__Stored items__.
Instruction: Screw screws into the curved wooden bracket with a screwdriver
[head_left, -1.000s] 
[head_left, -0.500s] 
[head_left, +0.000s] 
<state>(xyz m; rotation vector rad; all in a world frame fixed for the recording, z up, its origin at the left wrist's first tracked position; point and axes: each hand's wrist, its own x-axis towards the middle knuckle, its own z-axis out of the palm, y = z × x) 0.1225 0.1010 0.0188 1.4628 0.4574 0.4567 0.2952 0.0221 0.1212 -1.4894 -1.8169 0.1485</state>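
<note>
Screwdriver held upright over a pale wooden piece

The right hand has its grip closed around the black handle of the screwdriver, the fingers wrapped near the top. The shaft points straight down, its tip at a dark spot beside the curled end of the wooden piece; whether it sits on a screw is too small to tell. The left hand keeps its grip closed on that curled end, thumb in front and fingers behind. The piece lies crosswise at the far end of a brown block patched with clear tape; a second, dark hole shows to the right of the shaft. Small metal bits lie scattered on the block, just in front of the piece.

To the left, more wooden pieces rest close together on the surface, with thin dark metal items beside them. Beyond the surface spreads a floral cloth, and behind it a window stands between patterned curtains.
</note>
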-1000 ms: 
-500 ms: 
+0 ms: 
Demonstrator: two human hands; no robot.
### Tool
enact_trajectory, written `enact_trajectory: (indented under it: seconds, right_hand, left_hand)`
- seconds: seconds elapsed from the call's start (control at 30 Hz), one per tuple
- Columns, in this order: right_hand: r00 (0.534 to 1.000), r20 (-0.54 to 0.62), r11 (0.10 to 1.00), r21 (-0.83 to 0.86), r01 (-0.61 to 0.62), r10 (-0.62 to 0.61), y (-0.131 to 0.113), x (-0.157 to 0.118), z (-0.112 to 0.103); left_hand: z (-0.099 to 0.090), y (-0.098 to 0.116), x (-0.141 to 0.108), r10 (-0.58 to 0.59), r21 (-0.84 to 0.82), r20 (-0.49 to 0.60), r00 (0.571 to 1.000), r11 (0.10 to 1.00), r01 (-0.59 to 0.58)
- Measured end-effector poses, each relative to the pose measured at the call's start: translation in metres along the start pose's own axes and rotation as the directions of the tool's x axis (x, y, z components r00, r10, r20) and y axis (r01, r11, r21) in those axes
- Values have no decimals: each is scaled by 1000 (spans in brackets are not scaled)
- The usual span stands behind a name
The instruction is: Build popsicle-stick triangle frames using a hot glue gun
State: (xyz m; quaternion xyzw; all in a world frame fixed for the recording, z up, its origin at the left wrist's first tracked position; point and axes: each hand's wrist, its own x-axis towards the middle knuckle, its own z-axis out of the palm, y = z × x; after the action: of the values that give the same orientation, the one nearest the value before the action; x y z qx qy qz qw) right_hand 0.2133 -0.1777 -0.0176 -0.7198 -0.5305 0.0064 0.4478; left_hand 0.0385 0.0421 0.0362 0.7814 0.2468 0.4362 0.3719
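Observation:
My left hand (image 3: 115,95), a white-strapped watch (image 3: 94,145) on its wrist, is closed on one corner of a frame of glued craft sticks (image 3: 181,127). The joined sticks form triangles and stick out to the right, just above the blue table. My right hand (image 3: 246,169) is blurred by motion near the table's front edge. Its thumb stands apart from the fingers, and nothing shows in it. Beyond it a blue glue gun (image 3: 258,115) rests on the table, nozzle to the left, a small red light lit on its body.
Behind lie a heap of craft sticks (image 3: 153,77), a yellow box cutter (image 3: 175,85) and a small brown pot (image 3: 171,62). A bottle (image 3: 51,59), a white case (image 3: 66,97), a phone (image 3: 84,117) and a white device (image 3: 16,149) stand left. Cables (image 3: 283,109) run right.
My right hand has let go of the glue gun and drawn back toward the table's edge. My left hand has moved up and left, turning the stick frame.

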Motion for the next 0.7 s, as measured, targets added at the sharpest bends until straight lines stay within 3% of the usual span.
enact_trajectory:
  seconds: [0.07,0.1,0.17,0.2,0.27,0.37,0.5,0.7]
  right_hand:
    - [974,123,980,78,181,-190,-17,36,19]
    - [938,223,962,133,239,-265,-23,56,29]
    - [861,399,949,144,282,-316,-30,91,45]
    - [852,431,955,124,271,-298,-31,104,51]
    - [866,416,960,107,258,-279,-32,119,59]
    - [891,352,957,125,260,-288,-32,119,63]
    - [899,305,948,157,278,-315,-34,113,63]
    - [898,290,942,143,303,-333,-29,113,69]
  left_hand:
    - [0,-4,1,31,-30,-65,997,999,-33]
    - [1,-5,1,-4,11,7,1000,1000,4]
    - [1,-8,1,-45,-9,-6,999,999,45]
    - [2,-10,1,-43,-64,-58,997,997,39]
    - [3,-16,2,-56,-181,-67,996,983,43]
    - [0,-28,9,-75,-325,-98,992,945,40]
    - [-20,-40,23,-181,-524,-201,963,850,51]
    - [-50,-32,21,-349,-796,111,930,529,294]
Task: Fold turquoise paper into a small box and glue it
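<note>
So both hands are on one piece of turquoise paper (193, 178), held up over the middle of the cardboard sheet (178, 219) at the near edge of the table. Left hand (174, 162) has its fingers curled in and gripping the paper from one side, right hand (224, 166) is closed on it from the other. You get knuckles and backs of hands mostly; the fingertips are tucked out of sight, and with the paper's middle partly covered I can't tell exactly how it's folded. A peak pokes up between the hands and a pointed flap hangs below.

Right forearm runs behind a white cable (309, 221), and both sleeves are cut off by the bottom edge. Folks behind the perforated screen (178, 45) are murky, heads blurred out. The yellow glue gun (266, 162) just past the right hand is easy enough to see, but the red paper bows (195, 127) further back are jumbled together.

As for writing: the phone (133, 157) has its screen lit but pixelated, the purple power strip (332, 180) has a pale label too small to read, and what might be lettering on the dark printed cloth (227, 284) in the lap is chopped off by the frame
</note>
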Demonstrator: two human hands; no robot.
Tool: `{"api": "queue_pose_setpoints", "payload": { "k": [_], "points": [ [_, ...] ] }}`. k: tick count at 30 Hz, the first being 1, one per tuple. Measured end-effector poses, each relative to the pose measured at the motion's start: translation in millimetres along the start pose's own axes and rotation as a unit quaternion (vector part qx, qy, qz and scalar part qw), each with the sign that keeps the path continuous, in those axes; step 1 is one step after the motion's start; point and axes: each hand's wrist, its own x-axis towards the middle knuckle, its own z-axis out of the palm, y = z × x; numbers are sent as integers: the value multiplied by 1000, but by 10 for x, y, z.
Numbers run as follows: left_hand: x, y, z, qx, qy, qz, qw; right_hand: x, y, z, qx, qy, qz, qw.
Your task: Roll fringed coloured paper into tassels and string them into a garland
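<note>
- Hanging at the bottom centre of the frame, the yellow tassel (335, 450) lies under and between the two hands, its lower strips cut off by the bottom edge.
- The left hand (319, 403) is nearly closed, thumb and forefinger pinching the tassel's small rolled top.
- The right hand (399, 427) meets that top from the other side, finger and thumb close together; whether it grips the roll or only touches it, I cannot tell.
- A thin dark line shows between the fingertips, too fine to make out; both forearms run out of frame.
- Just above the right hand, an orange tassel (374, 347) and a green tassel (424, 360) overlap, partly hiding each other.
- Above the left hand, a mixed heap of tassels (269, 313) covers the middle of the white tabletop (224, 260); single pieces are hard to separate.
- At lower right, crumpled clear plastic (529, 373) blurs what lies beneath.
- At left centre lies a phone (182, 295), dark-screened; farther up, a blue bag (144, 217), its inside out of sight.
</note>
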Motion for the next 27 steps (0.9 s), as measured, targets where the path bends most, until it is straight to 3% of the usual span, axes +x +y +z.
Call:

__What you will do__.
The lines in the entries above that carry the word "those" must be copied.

__Response to this exercise__.
- Measured end-effector poses, each relative to the pose measured at the call's start: translation in metres along the start pose's own axes and rotation as the directions of the tool's x axis (x, y, z components r00, r10, r20) and y axis (r01, r11, r21) in those axes
Tool: `{"api": "queue_pose_setpoints", "payload": { "k": [_], "points": [ [_, ...] ] }}`. k: tick count at 30 Hz, the first being 1, one per tuple. Measured end-effector poses, each relative to the pose measured at the motion's start: translation in millimetres along the start pose's own axes and rotation as a unit quaternion (vector part qx, qy, qz and scalar part qw), each with the sign that keeps the path continuous, in those axes; step 1 is one step after the motion's start; point and axes: each hand's wrist, its own x-axis towards the middle knuckle, its own z-axis out of the palm, y = z × x; numbers are sent as integers: the value multiplied by 1000, but by 10 for x, y, z.

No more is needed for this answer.